WORK REQUEST: Exactly as written, output each of the lines below, with no images.

DATA BELOW:
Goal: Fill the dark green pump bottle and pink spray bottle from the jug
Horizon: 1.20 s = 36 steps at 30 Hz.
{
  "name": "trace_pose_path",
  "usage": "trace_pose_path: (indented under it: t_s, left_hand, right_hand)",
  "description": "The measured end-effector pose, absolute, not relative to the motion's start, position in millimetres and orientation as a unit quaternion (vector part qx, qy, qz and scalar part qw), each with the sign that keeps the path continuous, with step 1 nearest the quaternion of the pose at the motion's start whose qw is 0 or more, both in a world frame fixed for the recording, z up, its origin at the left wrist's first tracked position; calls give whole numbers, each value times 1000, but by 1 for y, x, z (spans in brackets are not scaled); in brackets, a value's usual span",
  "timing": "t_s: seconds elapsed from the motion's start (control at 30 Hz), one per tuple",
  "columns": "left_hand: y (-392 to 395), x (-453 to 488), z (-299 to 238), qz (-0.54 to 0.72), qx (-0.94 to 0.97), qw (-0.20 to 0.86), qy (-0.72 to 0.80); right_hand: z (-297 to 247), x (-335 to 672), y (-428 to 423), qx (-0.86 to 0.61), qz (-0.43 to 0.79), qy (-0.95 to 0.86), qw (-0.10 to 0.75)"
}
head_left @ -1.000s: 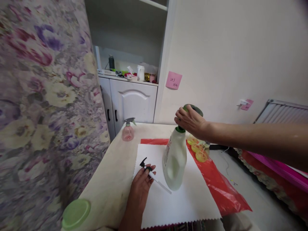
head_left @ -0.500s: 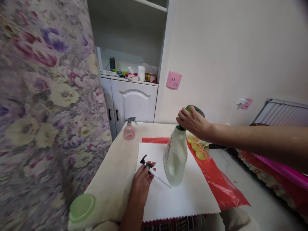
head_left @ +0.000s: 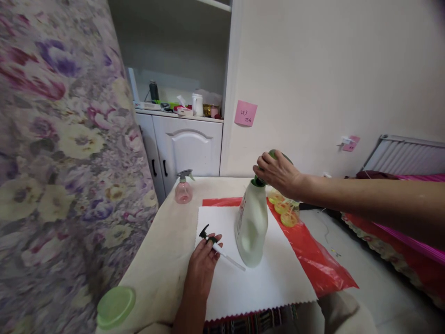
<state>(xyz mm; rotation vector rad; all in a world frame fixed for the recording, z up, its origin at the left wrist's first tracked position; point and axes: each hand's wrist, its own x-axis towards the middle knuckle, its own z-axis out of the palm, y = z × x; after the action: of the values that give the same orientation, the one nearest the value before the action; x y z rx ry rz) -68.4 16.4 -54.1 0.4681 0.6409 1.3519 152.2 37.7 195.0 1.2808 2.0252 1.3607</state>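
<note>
A white detergent bottle with a green neck stands upright on a white sheet. My right hand reaches in from the right and grips the dark green cap at the bottle's top. On the sheet to the left of the bottle my left hand rests with its fingers on a black pump head, whose white tube lies pointing toward the bottle's base.
A red plastic sheet lies under the white one. A pink spray bottle stands at the table's back left, several yellow-green lids behind the bottle, a light green lid at the front left corner. A floral curtain hangs on the left.
The camera has shifted slightly, so the scene sits a little differently in view. Both hands keep their places on the cap and the pump head.
</note>
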Motion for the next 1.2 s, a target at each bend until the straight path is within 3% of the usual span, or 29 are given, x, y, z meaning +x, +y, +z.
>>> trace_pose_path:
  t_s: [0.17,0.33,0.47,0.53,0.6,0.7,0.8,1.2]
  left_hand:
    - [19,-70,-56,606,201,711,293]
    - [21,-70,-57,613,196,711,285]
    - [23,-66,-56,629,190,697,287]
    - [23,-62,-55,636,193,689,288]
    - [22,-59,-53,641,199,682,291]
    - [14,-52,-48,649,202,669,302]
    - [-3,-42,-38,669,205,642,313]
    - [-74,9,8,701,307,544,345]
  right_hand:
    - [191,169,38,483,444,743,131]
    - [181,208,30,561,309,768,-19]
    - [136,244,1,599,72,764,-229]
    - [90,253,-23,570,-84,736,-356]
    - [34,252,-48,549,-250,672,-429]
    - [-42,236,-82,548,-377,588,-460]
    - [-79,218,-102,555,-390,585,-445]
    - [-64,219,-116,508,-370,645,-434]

RESULT BELOW:
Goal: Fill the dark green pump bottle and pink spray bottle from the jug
Horizon: 1.20 s = 36 steps at 30 Hz.
{
  "name": "trace_pose_path",
  "usage": "trace_pose_path: (indented under it: t_s, left_hand, right_hand)",
  "description": "The measured end-effector pose, absolute, not relative to the motion's start, position in millimetres and orientation as a unit quaternion (vector part qx, qy, qz and scalar part qw), each with the sign that keeps the path continuous, with step 1 nearest the quaternion of the pose at the motion's start whose qw is 0 or more, both in a world frame fixed for the recording, z up, its origin at the left wrist's first tracked position; calls give whole numbers, each value times 1000, but by 1 for y, x, z (spans in brackets are not scaled); in brackets, a value's usual span",
  "timing": "t_s: seconds elapsed from the motion's start (control at 30 Hz), one per tuple",
  "columns": "left_hand: y (-392 to 395), x (-453 to 488), z (-299 to 238), qz (-0.54 to 0.72), qx (-0.94 to 0.97), qw (-0.20 to 0.86), qy (-0.72 to 0.80); right_hand: z (-297 to 247), x (-335 to 672), y (-428 to 423), qx (-0.86 to 0.61), qz (-0.43 to 0.79), qy (-0.95 to 0.86), qw (-0.10 to 0.75)"
}
head_left @ -1.000s: 
head_left @ -0.500s: 
head_left @ +0.000s: 
<state>(xyz mm; rotation vector rad; all in a world frame fixed for the recording, z up, its origin at the left wrist's first tracked position; point and axes: each hand's wrist, its own x-axis towards the middle knuckle, its own z-axis out of the palm, y = z × x; after the action: of the values that give the same orientation, the one nearest the value before the action; x y z rx ry rz) -68.4 16.4 -54.1 0.4681 0.6409 1.3519 152.2 37.7 195.0 1.2808 2.0252 1.3607</state>
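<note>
A white detergent bottle with a green neck stands upright on a white sheet. My right hand reaches in from the right and grips the dark green cap at the bottle's top. On the sheet to the left of the bottle my left hand rests with its fingers on a black pump head, whose white tube lies pointing toward the bottle's base.
A red plastic sheet lies under the white one. A pink spray bottle stands at the table's back left, several yellow-green lids behind the bottle, a light green lid at the front left corner. A floral curtain hangs on the left.
The camera has shifted slightly, so the scene sits a little differently in view. Both hands keep their places on the cap and the pump head.
</note>
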Motion for the next 1.2 s, a target at each bend until the straight path is within 3% of the usual span, or 29 are given, x, y, z meaning +x, +y, +z.
>>> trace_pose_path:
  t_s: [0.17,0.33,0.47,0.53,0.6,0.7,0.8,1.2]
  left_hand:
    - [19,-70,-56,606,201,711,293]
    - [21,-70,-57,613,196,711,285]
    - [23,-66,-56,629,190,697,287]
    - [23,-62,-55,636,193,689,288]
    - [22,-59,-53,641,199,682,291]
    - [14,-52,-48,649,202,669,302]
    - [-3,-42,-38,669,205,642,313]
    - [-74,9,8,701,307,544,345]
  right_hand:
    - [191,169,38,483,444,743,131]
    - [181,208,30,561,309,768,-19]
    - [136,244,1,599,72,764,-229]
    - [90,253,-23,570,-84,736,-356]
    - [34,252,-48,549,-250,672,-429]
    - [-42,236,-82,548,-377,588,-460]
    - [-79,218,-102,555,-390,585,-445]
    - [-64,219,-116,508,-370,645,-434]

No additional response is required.